• _Your assignment_:
Say how many lines below hold the word "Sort"; give the number by itself.
---
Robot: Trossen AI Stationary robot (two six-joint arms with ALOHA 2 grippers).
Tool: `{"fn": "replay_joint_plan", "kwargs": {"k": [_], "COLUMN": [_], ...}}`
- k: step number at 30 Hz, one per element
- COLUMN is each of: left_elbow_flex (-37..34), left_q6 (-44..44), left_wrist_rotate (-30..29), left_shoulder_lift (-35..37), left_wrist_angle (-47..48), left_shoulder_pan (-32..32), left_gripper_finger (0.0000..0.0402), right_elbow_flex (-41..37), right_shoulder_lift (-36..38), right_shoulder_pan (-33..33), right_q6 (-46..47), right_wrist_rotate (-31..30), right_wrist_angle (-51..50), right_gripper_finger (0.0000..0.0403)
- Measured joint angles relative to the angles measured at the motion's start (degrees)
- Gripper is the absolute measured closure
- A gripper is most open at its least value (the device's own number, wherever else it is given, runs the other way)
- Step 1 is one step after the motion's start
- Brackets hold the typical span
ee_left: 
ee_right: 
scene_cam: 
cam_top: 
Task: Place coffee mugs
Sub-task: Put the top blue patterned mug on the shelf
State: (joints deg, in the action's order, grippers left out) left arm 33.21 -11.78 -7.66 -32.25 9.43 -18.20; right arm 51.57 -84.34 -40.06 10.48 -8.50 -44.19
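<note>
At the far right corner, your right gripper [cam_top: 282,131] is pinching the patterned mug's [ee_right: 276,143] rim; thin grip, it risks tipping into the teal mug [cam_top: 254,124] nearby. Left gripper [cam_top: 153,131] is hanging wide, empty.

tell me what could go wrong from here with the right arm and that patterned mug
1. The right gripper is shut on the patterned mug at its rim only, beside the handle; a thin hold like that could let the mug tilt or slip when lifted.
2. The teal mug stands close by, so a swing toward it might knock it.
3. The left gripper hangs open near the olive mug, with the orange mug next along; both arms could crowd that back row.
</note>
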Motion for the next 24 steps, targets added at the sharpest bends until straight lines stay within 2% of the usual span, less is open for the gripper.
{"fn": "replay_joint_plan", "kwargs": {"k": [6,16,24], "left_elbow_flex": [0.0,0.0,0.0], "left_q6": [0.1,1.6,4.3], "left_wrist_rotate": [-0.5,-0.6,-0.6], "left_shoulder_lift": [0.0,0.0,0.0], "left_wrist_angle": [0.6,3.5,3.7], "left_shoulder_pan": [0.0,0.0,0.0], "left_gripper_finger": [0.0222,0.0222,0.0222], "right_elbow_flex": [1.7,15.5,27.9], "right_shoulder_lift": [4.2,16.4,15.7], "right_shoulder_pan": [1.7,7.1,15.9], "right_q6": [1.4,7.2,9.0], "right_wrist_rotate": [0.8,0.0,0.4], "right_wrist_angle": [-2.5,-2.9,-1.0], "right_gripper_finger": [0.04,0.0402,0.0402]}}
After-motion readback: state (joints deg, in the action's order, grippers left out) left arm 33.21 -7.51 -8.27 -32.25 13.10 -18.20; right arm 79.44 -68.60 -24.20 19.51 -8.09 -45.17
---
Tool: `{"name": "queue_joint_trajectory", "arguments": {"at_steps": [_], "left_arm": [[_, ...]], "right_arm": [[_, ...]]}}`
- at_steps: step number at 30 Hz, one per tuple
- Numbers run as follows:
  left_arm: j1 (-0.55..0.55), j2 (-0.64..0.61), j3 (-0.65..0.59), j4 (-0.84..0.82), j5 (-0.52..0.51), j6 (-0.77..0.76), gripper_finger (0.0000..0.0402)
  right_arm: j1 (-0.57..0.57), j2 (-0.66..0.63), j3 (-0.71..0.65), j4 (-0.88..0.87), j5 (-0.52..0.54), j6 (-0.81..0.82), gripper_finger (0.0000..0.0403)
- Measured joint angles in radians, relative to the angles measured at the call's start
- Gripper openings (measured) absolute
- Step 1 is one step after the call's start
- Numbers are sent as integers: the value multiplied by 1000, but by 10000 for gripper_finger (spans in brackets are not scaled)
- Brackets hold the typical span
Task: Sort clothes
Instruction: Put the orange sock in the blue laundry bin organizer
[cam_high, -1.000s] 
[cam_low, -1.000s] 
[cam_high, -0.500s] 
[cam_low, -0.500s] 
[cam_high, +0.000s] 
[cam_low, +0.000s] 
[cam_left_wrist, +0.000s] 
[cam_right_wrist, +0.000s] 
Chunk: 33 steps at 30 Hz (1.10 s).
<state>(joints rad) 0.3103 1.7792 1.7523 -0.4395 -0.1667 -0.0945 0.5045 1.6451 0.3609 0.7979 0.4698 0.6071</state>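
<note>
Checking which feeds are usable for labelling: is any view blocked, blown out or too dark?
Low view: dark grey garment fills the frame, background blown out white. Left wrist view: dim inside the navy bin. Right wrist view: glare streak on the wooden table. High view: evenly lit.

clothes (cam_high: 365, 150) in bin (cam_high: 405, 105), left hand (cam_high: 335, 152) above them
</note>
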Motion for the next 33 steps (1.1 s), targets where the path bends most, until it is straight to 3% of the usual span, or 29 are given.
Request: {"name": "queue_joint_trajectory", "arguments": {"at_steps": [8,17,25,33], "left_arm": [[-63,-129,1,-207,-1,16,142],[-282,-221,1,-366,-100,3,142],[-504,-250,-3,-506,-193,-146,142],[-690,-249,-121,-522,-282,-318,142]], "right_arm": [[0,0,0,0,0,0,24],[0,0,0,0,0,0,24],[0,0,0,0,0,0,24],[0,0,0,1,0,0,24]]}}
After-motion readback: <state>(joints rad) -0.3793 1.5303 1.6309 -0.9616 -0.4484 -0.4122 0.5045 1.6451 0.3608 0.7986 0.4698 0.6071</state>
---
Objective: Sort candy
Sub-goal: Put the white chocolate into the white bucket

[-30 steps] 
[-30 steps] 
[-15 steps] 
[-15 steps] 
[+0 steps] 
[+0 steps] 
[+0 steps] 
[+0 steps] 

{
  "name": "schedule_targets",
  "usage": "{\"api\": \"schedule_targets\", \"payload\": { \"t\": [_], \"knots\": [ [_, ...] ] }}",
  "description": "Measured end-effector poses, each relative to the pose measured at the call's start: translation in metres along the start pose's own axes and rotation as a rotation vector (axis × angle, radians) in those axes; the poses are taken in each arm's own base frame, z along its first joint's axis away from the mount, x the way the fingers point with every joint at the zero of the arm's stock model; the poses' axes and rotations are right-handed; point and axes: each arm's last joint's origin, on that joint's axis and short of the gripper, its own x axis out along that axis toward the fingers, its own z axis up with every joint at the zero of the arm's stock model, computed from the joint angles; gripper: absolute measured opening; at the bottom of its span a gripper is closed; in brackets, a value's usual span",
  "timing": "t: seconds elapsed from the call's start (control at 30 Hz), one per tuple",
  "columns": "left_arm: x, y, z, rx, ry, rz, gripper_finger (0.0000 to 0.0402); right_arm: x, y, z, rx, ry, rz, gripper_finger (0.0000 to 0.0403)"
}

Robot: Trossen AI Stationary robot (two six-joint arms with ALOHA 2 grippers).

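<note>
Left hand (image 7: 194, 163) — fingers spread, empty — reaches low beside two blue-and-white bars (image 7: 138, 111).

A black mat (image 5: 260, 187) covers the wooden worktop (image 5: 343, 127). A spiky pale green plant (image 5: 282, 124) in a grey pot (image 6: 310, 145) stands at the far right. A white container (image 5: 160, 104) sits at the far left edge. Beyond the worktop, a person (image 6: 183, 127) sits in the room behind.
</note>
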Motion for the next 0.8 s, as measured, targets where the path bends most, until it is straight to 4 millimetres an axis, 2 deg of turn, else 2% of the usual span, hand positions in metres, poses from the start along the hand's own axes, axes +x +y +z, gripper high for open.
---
• _Solution for this problem_:
2